[Data excerpts]
%%
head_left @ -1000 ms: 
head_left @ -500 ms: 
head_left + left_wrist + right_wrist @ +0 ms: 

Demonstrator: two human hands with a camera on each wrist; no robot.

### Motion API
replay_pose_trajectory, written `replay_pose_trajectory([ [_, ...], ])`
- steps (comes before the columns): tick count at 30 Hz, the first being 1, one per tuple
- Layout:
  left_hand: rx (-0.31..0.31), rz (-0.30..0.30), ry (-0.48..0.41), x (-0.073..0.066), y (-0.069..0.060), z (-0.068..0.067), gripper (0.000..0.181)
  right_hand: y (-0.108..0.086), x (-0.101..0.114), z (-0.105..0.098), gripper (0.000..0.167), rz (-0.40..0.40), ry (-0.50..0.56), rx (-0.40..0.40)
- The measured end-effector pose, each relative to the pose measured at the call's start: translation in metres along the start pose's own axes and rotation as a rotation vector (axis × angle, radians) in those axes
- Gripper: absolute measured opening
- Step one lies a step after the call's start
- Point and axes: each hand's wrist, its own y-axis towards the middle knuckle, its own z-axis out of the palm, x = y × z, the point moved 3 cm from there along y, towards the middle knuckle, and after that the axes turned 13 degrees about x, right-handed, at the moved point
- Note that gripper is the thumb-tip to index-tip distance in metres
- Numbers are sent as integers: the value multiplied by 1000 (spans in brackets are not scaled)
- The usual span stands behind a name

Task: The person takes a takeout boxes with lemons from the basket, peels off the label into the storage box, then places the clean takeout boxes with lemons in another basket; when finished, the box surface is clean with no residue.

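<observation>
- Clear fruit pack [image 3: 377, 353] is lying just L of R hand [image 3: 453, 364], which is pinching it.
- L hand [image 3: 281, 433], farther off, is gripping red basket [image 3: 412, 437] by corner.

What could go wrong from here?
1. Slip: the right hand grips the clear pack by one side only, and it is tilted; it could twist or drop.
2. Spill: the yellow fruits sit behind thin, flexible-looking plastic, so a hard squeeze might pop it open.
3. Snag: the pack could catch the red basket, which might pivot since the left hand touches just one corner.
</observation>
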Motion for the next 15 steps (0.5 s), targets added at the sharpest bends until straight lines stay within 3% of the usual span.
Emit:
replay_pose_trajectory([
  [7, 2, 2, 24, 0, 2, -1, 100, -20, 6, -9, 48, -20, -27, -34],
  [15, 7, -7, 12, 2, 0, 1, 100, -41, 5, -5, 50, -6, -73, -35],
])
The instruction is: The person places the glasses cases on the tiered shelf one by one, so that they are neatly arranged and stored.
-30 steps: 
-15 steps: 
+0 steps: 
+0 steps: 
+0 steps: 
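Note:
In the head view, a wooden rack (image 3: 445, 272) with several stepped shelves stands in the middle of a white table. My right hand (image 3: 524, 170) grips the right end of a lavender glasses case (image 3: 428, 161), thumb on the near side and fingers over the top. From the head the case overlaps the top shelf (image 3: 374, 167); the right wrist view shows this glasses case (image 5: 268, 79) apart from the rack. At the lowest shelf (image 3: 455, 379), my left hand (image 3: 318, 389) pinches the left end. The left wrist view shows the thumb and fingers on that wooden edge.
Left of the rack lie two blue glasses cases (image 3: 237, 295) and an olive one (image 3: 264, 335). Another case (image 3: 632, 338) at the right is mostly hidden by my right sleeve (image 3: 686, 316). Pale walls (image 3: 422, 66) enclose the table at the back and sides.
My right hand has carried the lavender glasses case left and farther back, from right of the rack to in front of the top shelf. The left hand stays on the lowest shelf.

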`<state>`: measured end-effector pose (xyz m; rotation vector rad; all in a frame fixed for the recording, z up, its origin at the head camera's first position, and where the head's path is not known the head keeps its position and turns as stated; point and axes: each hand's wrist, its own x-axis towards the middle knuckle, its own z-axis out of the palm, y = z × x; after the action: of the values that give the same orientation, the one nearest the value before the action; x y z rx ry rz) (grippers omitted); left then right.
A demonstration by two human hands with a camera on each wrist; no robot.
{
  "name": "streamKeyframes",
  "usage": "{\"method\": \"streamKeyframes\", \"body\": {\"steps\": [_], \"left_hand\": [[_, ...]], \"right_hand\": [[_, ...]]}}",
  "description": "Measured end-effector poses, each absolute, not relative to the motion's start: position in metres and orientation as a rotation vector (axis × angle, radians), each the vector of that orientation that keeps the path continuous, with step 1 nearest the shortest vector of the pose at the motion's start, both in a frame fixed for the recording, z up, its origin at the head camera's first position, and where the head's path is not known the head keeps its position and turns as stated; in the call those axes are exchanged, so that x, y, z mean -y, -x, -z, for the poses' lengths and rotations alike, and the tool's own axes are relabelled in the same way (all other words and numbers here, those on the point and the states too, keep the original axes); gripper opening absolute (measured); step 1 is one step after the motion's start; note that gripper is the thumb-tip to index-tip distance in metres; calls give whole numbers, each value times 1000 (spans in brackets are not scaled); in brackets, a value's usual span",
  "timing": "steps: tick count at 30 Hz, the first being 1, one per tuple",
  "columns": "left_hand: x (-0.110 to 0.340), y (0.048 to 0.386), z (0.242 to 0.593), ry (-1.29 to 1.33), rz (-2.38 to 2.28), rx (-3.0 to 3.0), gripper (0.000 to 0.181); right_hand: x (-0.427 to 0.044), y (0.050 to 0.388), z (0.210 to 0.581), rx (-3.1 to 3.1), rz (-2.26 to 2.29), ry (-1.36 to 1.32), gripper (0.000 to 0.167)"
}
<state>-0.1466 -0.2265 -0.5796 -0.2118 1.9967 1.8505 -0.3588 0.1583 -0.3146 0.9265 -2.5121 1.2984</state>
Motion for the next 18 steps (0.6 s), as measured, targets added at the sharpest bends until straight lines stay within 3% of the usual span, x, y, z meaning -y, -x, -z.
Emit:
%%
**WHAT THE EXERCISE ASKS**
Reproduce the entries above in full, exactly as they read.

**EXPECTED OUTPUT**
head_left @ -1000 ms: 
head_left @ -500 ms: 
head_left + left_wrist + right_wrist @ +0 ms: 

Demonstrator: two human hands with a camera on each wrist; no robot.

### Motion API
replay_pose_trajectory, written `replay_pose_trajectory([ [_, ...], ])`
- steps (comes before the columns): tick count at 30 Hz, the first being 1, one per tuple
- Layout:
  left_hand: rx (-0.31..0.31), rz (-0.30..0.30), ry (-0.48..0.41), x (-0.073..0.066), y (-0.069..0.060), z (-0.068..0.067), gripper (0.000..0.181)
  right_hand: y (-0.108..0.086), x (-0.101..0.114), z (-0.105..0.098), gripper (0.000..0.167), rz (-0.40..0.40), ry (-0.50..0.56), rx (-0.40..0.40)
- The measured end-effector pose, each relative to the pose measured at the call's start: translation in metres along the start pose's own axes and rotation as a rotation vector (axis × angle, radians) in those axes
- Gripper: absolute measured opening
- Step one lies a step after the call's start
- Point and axes: each hand's wrist, its own y-axis towards the middle knuckle, its own z-axis out of the palm, x = y × z, the point moved 3 cm from there along y, towards the middle knuckle, and after that the axes turned 13 degrees about x, right-handed, at the moved point
- Note that gripper is the thumb-tip to index-tip distance in metres
- Numbers are sent as integers: the value multiplied by 1000 (spans in brackets are not scaled)
- The usual span stands behind a name

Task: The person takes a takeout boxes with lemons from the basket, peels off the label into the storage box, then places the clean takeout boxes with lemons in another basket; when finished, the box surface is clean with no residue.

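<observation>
- Clear fruit pack [image 3: 377, 353] is lying just L of R hand [image 3: 453, 364], which is pinching it.
- L hand [image 3: 281, 433], farther off, is gripping red basket [image 3: 412, 437] by corner.

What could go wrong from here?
1. Slip: the right hand grips the clear pack by one side only, and it is tilted; it could twist or drop.
2. Spill: the yellow fruits sit behind thin, flexible-looking plastic, so a hard squeeze might pop it open.
3. Snag: the pack could catch the red basket, which might pivot since the left hand touches just one corner.
</observation>
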Motion for the next 15 steps (0.5 s), targets added at the sharpest bends until straight lines stay within 3% of the usual span.
Emit:
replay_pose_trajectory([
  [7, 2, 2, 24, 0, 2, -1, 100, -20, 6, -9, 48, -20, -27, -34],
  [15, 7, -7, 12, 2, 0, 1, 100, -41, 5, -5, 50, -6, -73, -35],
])
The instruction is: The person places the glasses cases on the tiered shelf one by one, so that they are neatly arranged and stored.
-30 steps: 
-15 steps: 
+0 steps: 
+0 steps: 
+0 steps: 
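Note:
In the head view, a wooden rack (image 3: 445, 272) with several stepped shelves stands in the middle of a white table. My right hand (image 3: 524, 170) grips the right end of a lavender glasses case (image 3: 428, 161), thumb on the near side and fingers over the top. From the head the case overlaps the top shelf (image 3: 374, 167); the right wrist view shows this glasses case (image 5: 268, 79) apart from the rack. At the lowest shelf (image 3: 455, 379), my left hand (image 3: 318, 389) pinches the left end. The left wrist view shows the thumb and fingers on that wooden edge.
Left of the rack lie two blue glasses cases (image 3: 237, 295) and an olive one (image 3: 264, 335). Another case (image 3: 632, 338) at the right is mostly hidden by my right sleeve (image 3: 686, 316). Pale walls (image 3: 422, 66) enclose the table at the back and sides.
My right hand has carried the lavender glasses case left and farther back, from right of the rack to in front of the top shelf. The left hand stays on the lowest shelf.
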
`<state>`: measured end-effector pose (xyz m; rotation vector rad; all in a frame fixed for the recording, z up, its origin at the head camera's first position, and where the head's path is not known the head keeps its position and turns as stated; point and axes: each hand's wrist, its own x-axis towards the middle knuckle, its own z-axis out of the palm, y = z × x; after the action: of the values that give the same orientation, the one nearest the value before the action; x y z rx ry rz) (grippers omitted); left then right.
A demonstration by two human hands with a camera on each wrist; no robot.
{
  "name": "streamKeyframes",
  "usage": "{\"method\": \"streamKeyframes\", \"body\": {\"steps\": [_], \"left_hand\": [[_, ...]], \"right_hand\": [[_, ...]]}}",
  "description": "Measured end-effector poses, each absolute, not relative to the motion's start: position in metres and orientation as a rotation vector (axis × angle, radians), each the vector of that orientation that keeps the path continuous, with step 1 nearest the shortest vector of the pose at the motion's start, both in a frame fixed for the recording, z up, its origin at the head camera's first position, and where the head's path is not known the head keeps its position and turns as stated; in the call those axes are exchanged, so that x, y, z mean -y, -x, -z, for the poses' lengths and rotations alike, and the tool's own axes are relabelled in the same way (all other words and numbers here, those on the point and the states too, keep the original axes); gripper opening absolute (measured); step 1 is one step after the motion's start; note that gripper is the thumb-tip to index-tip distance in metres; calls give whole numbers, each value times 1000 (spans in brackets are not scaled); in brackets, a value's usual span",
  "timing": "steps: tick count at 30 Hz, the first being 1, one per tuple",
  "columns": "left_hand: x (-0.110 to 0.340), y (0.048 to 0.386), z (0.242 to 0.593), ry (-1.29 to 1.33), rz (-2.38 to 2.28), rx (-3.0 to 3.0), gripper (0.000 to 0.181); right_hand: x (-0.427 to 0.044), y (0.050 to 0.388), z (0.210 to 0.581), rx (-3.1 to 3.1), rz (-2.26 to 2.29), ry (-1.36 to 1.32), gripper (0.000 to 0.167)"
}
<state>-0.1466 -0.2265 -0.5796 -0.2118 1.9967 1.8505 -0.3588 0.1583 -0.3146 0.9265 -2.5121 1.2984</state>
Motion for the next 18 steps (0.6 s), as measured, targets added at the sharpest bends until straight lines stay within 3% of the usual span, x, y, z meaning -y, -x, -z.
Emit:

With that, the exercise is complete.